Today is a classic Minnesota Summer day: blue skies decorated with cumulous clouds and punctuated by a delightful breeze (unless one is trying to take a photo of long stem wildflowers). We've been getting a few things done (I think it's called "putzing") but not engaging in anything more strenuous than checking on the status of our "crops" and getting acquainted with a few more of the neighbors, although our vigorous swatting of mosquitoes and deer flies has required moderate expenditures of energy.

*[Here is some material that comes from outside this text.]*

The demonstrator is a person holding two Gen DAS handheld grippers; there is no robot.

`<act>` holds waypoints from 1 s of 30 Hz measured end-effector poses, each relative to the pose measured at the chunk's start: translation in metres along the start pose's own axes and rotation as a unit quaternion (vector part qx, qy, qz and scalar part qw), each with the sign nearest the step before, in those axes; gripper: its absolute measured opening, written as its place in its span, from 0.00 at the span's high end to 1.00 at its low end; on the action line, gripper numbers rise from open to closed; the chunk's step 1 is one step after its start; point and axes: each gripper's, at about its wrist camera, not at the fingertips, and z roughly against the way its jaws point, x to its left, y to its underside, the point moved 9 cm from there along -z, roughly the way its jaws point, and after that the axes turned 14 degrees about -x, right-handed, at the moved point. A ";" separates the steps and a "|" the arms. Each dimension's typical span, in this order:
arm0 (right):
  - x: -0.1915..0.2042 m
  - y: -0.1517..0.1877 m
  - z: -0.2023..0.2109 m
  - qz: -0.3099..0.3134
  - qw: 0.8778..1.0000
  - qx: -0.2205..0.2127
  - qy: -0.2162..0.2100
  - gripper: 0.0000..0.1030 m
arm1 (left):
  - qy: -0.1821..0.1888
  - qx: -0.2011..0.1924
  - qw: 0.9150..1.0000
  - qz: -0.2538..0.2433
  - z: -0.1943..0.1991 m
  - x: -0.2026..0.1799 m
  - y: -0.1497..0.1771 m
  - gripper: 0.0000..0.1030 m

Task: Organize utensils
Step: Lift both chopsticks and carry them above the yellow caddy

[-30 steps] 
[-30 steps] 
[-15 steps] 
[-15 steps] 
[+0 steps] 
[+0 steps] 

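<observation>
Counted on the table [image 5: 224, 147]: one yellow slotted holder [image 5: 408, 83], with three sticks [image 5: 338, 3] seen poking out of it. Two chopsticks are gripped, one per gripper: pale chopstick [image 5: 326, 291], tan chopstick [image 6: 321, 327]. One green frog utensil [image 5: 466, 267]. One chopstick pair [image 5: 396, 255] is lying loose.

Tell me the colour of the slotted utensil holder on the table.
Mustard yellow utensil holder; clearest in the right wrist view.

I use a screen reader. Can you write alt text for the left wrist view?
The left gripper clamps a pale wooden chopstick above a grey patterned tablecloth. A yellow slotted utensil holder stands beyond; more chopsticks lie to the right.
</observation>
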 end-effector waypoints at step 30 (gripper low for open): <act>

We're sad to report that the development our one apple has self-terminated prematurely. We're not sure why but suspect the tree is too young to be bearing fruit this year, and maybe even next. The deer fence around the trees will keep rabbits from enjoying what's left, but a family of deer mice may stumble into a feast. The pears appear to be holding up, but that tree's been around for a while. A more complete status report on the pear crop will be forthcoming.
the apple really doesn't fall far from the tree
We have a new tenant on the property that I don't recall meeting previously. It was a pleasant surprise to learn that this plant is a native. It's growing on the far side of the "wet spot," and hasn't been noticed until now because it's directly opposite the small white pine growing on the near side of the same wet spot. (It's also possible that this year's rains account for some remarkable growth and the plant was there all along in a shorter version.)
Blue Vervain (Verbena hastata)
Just off the western boundary of "The Property" are several small groves of conifers. They were there when we moved in, although they're considerably taller now. For all these years, I've been satisfied, until today, to settle for the knowledge they were conifers. Thanks to the time I've recently spent reading Robin Wall Kimmerer and Kathleen Dean Moore (to say nothing of Gary Snyder), I'm aware of how impolite it is to not even know the family names of my neighbors. The conifers have been identified as members of the black spruce family, at least until someone with more knowledge and skill at this than we have (wouldn't take much) shows us otherwise.
one of the neighboring black spruces
Robert Frost, one of my favorite New England poets, even though he wasn't native-born, has written that "good fences make good neighbors," according to his neighbor. He's also questioned why? You might suspect that our neighbors are neither fenced in nor fenced out on "The Property." You'd be right.
Thanks for visiting. Come again when you can.
Please be kind to each other while you can.